Problem statement: Reproduce all of the data exactly, with no line skipped.
+---+
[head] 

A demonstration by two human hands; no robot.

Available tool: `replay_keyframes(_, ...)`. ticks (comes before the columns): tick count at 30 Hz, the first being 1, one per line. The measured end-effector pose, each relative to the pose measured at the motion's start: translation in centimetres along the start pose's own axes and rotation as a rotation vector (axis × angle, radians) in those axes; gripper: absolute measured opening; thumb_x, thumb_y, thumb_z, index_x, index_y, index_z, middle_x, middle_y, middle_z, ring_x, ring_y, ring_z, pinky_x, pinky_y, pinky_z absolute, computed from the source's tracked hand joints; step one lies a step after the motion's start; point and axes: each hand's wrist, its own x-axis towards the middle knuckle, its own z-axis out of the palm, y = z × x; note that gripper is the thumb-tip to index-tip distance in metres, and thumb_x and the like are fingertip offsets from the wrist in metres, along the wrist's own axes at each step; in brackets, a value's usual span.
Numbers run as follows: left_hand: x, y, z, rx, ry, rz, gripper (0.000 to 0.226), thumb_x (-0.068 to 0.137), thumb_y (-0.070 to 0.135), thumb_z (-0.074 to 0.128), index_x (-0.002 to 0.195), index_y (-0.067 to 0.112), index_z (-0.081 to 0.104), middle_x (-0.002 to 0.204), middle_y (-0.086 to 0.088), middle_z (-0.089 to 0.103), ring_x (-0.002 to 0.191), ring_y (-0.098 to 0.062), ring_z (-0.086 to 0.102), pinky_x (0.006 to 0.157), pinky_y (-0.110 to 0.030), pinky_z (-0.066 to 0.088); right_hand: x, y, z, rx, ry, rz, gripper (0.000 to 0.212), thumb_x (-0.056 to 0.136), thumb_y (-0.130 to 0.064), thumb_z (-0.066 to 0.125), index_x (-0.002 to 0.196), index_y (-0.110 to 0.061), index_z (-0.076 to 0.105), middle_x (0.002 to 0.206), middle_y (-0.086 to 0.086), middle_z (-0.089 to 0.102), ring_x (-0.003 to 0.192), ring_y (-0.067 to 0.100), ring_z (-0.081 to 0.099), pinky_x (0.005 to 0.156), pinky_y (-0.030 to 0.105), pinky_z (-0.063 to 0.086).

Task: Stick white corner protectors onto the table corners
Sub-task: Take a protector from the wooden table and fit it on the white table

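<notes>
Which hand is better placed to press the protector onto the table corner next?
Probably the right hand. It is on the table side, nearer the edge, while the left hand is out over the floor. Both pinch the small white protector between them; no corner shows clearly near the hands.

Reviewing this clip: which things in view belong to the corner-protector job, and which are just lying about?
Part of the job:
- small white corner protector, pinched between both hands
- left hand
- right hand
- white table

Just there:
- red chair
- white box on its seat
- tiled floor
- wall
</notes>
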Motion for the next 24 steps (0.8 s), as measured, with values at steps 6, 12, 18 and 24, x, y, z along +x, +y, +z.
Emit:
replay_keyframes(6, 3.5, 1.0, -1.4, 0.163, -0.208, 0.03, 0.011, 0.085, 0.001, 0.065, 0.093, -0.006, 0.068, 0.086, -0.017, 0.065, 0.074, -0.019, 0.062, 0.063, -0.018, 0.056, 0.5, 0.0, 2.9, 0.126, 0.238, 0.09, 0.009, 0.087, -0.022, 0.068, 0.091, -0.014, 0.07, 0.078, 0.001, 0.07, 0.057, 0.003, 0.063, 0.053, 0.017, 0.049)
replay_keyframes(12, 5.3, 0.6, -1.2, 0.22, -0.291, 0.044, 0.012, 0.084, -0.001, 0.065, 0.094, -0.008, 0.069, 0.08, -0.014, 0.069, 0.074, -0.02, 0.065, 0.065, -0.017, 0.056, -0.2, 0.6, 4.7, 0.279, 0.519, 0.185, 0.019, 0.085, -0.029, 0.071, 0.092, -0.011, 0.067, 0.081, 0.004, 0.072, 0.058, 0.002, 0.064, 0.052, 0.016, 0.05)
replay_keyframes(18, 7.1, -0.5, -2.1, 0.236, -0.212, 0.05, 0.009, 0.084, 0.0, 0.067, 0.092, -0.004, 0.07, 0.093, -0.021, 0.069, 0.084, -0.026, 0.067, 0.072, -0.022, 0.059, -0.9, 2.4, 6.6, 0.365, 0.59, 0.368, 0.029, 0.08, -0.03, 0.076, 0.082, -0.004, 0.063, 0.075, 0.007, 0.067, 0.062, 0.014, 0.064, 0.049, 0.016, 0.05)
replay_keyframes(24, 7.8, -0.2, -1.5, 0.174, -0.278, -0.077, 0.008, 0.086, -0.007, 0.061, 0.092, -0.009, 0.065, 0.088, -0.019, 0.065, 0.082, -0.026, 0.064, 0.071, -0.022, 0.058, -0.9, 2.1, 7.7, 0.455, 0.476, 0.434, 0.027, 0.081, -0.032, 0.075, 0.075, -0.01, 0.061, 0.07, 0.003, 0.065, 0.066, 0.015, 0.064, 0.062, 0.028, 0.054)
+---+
Answer for this exercise:
[head] 

A demonstration by two human hands; no robot.

Available tool: `replay_keyframes(_, ...)`. ticks (comes before the columns): tick count at 30 Hz, the first being 1, one per line. The measured end-effector pose, each relative to the pose measured at the motion's start: translation in centimetres along the start pose's own axes and rotation as a rotation vector (axis × angle, radians) in those axes; gripper: absolute measured opening; thumb_x, thumb_y, thumb_z, index_x, index_y, index_z, middle_x, middle_y, middle_z, ring_x, ring_y, ring_z, pinky_x, pinky_y, pinky_z absolute, computed from the source's tracked hand joints; step one lies a step after the motion's start; point and axes: each hand's wrist, its own x-axis towards the middle knuckle, its own z-axis out of the palm, y = z × x; note that gripper is the thumb-tip to index-tip distance in metres, and thumb_x and the like are fingertip offsets from the wrist in metres, along the wrist's own axes at each step; in brackets, a value's usual span.
Numbers run as follows: left_hand: x, y, z, rx, ry, rz, gripper (0.000 to 0.226), thumb_x (-0.068 to 0.137), thumb_y (-0.070 to 0.135), thumb_z (-0.074 to 0.128), index_x (-0.002 to 0.195), index_y (-0.067 to 0.112), index_z (-0.081 to 0.104), middle_x (-0.002 to 0.204), middle_y (-0.086 to 0.088), middle_z (-0.089 to 0.103), ring_x (-0.002 to 0.191), ring_y (-0.098 to 0.062), ring_z (-0.086 to 0.102), pinky_x (0.006 to 0.157), pinky_y (-0.110 to 0.030), pinky_z (-0.066 to 0.088); right_hand: x, y, z, rx, ry, rz, gripper (0.000 to 0.212), thumb_x (-0.056 to 0.136), thumb_y (-0.130 to 0.064), thumb_z (-0.066 to 0.125), index_x (-0.002 to 0.196), index_y (-0.110 to 0.061), index_z (-0.076 to 0.105), middle_x (0.002 to 0.206), middle_y (-0.086 to 0.086), middle_z (-0.089 to 0.102), ring_x (-0.003 to 0.192), ring_y (-0.067 to 0.100), ring_z (-0.081 to 0.099), pinky_x (0.005 to 0.156), pinky_y (-0.030 to 0.105), pinky_z (-0.063 to 0.086).

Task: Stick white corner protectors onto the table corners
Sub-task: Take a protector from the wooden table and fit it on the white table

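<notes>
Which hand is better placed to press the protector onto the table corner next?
Probably the right hand. It is on the table side, nearer the edge, while the left hand is out over the floor. Both pinch the small white protector between them; no corner shows clearly near the hands.

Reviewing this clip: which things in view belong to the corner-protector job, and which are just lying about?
Part of the job:
- small white corner protector, pinched between both hands
- left hand
- right hand
- white table

Just there:
- red chair
- white box on its seat
- tiled floor
- wall
</notes>
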Motion for the next 24 steps (0.8 s), as measured, with values at steps 6, 12, 18 and 24, x, y, z along +x, +y, +z.
Emit:
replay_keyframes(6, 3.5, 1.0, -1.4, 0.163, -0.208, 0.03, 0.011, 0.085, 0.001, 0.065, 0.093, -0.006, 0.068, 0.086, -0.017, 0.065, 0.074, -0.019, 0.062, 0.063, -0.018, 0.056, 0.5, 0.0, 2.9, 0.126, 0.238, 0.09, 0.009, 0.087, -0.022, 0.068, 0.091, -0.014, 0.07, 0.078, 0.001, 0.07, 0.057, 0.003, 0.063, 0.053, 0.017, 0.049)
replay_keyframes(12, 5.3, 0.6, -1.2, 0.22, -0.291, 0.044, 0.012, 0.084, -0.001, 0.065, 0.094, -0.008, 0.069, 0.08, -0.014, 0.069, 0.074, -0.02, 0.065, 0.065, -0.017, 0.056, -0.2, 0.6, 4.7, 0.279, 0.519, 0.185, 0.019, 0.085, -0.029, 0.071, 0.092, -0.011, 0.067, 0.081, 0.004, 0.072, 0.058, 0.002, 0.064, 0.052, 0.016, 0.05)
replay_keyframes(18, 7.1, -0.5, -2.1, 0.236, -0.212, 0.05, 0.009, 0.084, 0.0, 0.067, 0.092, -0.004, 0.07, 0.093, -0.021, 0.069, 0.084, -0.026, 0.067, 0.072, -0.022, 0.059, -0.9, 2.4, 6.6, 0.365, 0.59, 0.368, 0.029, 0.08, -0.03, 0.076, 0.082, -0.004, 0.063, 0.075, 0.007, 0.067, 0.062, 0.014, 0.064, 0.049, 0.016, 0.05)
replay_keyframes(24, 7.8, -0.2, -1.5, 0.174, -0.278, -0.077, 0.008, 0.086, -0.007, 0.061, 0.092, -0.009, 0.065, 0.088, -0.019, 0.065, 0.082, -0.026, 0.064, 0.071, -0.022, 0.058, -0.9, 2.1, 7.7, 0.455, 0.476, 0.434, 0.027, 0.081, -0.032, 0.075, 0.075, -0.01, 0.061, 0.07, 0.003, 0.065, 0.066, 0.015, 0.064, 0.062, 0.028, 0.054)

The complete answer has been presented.